• _Task to carry out_
Find every line in the records below that holds the word "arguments", and copy it out.

• _Available data_
=== Begin Enclosure ===
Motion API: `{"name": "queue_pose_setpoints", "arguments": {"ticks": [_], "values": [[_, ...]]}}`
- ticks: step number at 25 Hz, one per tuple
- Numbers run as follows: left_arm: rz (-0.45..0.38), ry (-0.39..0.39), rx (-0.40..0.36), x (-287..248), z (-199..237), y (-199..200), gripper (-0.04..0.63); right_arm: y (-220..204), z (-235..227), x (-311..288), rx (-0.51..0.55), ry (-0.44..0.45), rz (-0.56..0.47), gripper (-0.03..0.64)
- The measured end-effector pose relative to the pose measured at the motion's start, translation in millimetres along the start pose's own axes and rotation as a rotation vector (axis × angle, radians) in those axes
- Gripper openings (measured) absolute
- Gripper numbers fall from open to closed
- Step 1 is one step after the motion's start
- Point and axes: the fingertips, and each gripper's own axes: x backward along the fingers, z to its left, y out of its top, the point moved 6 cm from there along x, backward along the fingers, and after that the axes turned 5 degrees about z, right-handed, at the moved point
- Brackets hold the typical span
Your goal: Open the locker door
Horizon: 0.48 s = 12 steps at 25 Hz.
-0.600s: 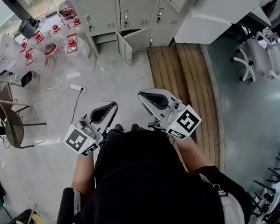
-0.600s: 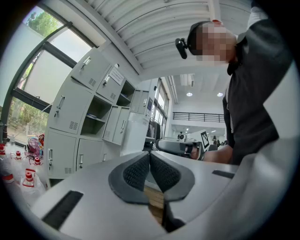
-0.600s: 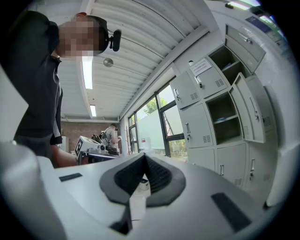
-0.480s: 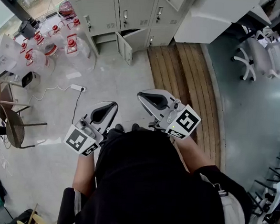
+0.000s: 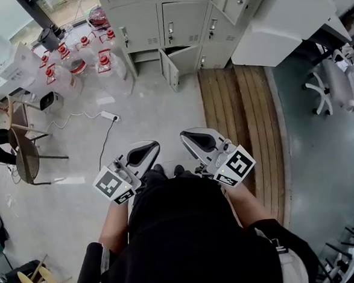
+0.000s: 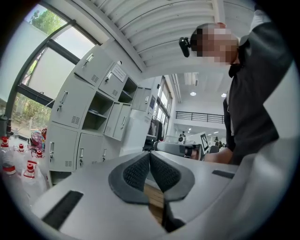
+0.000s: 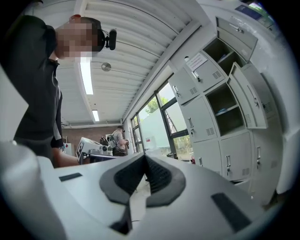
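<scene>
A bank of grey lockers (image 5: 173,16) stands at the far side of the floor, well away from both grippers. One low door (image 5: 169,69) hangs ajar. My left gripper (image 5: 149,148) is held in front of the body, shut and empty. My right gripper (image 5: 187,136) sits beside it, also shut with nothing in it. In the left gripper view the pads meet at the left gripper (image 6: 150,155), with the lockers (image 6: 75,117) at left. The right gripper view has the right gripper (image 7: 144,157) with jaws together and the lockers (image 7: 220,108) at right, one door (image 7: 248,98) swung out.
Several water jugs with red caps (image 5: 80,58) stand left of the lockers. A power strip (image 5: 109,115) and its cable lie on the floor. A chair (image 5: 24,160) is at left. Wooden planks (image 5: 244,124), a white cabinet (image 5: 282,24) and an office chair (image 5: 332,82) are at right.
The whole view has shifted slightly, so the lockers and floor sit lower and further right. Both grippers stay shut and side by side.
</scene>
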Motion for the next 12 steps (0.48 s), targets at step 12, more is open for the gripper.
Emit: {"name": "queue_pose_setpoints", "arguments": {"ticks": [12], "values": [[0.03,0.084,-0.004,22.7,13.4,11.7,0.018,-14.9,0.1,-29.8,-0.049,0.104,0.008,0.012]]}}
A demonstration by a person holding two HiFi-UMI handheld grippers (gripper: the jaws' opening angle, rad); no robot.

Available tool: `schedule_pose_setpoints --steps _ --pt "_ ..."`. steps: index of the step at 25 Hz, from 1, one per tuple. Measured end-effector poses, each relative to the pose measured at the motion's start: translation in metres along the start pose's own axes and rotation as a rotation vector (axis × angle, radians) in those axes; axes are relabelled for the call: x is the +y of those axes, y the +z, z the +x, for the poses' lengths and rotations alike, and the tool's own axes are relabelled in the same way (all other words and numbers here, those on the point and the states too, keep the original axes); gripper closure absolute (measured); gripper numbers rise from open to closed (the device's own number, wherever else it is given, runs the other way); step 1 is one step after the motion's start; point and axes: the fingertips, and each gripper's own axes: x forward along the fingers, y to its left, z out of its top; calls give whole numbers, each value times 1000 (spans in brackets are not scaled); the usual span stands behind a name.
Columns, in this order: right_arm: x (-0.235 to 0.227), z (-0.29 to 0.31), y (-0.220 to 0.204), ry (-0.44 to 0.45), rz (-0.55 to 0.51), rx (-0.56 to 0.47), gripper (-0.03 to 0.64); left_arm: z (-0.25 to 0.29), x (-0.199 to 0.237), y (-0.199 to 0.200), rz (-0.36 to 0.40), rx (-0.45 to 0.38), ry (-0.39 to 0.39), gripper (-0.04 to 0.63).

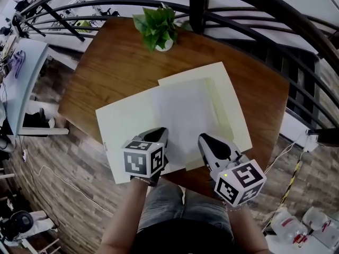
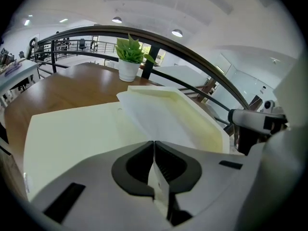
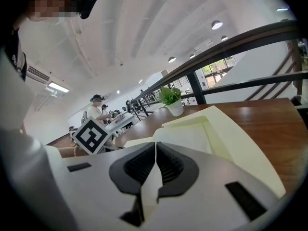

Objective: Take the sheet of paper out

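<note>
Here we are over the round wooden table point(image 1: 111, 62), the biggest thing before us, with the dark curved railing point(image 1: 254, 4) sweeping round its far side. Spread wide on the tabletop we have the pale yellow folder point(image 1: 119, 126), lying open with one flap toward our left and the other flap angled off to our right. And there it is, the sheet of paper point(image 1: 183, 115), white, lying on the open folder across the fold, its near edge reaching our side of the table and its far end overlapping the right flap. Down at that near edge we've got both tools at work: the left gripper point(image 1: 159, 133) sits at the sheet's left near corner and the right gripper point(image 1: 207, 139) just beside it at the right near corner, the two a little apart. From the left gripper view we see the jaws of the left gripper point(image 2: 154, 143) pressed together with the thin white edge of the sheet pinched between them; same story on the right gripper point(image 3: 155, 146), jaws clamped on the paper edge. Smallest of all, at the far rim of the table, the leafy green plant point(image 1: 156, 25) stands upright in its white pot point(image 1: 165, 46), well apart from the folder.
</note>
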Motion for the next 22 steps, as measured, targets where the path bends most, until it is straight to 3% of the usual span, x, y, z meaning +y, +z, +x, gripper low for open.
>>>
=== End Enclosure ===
• _Answer section_
Motion API: `{"name": "queue_pose_setpoints", "arguments": {"ticks": [_], "values": [[_, ...]]}}`
Emit: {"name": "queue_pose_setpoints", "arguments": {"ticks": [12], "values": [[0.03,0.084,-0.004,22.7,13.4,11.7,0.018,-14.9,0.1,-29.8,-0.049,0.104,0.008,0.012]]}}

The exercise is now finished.